Gabriel LaBelle como Sammy Fabelman em "The Fabelmans"

Do outro lado, alguém que inevitavelmente já respeitamos há muito tempo. Ao olhar para a origem de sua aspiração, Spielberg faz um “auto-filme” que até demorou para acontecer, visto que nos últimos anos tivemos Almodóvar com Dor e Gloria (2016), Paolo Sorrentino com A Mão de Deus (2021) e até Kenneth Branagh com o sofrido Belfast (2021). Diante dessa proposta inevitavelmente recheada de carinho, está clara a distância que The Fabelmans (2023) tem da Babilônia quilométrica – afinal, este é um filme polido, brilhoso e radiante como as nossas boas memórias de infância.

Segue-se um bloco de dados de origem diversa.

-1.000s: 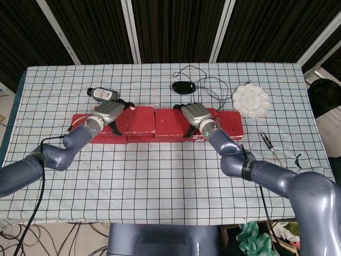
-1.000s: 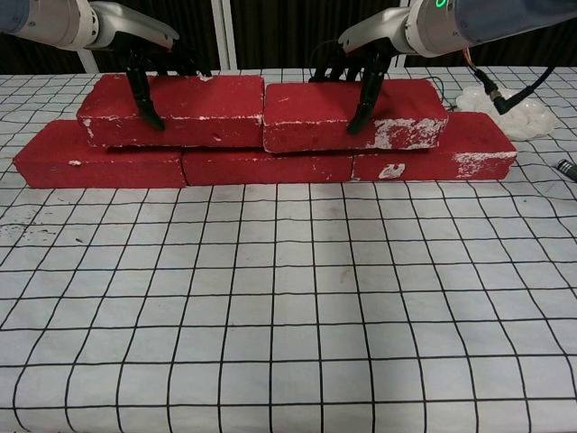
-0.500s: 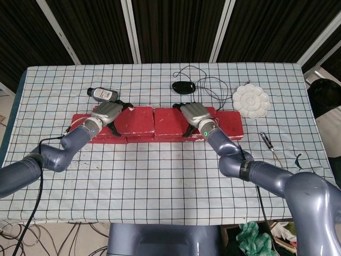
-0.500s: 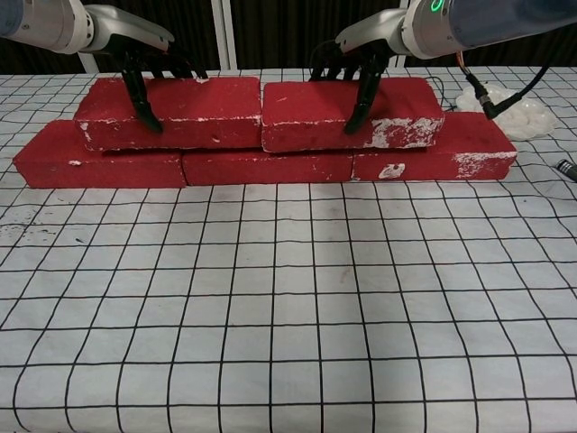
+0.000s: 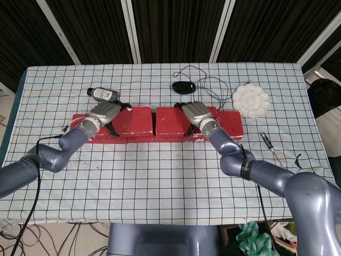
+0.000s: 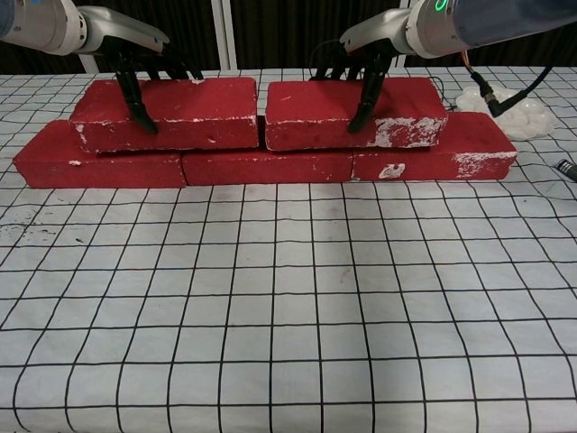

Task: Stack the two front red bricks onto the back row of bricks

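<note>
Two red bricks lie on top of a back row of three red bricks (image 6: 266,167). My left hand (image 6: 135,59) grips the upper left brick (image 6: 180,113), thumb down its front face and fingers over the back edge. My right hand (image 6: 365,63) grips the upper right brick (image 6: 397,113) the same way. A narrow gap separates the two upper bricks. In the head view the left hand (image 5: 105,112) covers the left end of the upper left brick (image 5: 136,120), and the right hand (image 5: 196,113) lies over the upper right brick (image 5: 169,120).
Behind the bricks lie a small bottle (image 5: 102,94), a black device with a cable (image 5: 184,86) and a white palette (image 5: 250,101). A pen (image 5: 266,141) lies at the right. The checked cloth (image 6: 288,298) covers the table in front.
The upper left brick has shifted slightly left and the upper right brick slightly right, opening a small gap between them. Both hands keep their hold.
</note>
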Robot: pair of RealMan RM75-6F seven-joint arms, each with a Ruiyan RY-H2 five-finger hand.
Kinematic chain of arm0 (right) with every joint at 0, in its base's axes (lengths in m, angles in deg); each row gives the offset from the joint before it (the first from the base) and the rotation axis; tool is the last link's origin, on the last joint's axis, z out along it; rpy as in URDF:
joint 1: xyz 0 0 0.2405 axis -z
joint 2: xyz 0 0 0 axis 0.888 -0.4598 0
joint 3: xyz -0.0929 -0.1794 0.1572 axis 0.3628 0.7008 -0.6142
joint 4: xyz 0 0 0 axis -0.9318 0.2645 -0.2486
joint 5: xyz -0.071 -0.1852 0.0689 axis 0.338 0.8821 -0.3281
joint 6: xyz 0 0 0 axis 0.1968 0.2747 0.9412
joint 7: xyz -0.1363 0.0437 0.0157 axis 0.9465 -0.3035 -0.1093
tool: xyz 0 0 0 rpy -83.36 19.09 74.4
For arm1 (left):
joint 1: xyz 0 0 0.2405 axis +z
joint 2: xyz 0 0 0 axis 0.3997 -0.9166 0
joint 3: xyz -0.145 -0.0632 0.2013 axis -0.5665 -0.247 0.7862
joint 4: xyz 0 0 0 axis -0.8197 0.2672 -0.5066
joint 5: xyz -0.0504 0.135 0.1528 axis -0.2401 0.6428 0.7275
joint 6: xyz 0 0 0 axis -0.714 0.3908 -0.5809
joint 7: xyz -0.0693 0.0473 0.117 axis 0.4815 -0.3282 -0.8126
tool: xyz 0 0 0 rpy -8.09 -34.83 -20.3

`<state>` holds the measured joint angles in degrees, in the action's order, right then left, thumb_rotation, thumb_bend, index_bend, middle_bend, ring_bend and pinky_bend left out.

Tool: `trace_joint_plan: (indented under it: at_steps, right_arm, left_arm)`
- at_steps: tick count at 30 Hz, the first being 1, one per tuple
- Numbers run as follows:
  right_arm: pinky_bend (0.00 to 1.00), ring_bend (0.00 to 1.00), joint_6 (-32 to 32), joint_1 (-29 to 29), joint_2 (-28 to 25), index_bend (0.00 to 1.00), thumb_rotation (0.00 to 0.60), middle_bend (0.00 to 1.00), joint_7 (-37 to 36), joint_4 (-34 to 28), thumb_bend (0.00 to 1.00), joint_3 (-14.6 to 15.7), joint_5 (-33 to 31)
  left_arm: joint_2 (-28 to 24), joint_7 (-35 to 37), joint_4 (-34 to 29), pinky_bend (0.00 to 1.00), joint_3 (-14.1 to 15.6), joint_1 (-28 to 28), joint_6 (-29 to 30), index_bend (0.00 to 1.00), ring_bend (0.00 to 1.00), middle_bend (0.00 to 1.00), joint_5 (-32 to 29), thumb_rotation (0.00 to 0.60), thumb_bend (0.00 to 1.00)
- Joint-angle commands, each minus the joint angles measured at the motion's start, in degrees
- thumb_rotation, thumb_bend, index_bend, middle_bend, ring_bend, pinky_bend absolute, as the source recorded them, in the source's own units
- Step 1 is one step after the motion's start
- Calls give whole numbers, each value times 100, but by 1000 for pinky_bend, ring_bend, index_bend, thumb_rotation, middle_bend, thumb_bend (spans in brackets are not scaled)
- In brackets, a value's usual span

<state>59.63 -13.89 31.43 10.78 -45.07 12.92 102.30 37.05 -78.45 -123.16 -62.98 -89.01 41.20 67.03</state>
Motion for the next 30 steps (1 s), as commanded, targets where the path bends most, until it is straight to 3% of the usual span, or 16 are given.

Isso porque a Hollywood que brilha nessa tela do Spielberg é apenas a do lado de cá, a sensação de que o mundo pode ser construído e transformado por imagens, pelo sonho.


Numa cena delicada e bastante alegórica, o pequeno Sammy acolhe uma projeção amadora em suas próprias mãos, seguradas lado a lado para emular uma pequena tela de cinema confidencial. Seu olhar brilha. Ao longo do filme, vamos descobrindo outras formas desse cinema dos EUA que moveram o cineasta muito antes dele ter a consciência do que significava aquilo ser uma indústria e que entrar nela, naturalmente, seria uma tarefa constantemente caótica. Não à toa, o primeiro contato que o personagem tem com esse universo fora de sua bolha acontece apenas nos últimos minutos quando é introduzido com burocracia, egocentrismo e com uma cômica grosseria na breve participação de David Lynch.


Diante disso, Steven faz um filme sem arranhões ou grandes conflitos, mas imerso em sensações tão bem construídas (diante da família, da arte e de si mesmo), que essa constante emoção sobre a “descoberta” do artista nunca parece fajuta, frouxa e nem mesmo egocêntrica. Pelo contrário, comove de forma imprevisível, podendo inclusive suscitar memórias particulares que cada um na plateia possa ter com sua própria experiência de cinema, como aconteceu comigo – a sinergia entre Gabriel LaBelle, Michelle Williams e Paul Dano são os grandes responsáveis.


Enquanto The Fabelmans constrói esse cinema de eterna promessa do sonho, do refúgio, do encontro de si, a Babilônia do Chazelle finge que está olhando de fora e vendo a intriga, o limite e a crueldade, apresentando as paixões individuais como um motor de persistência em meio ao caos – Diego Calva e Margot Robbie, especialmente, brilham nessa odisseia de música, delírio e pesadelo. Independente da distância entre esses filmes, seus desfechos fazem questão de nos lembrar que apesar de tudo, a realidade não existe. Afinal, estamos falando de cinema, correto?


Enquanto Spielberg inventa um passado digestível, Chazelle nos empacha de uma interminável paródia. No contexto de um século que vive para se alimentar dos outros, vide a enxurrada de remakes, reciclagens, sequências, prequels e nostalgias pinçadas, isso me parece ótimo. Sonhar e sofrer com as lacunas desses filmes tão diferentes é como tomar um antídoto passageiro.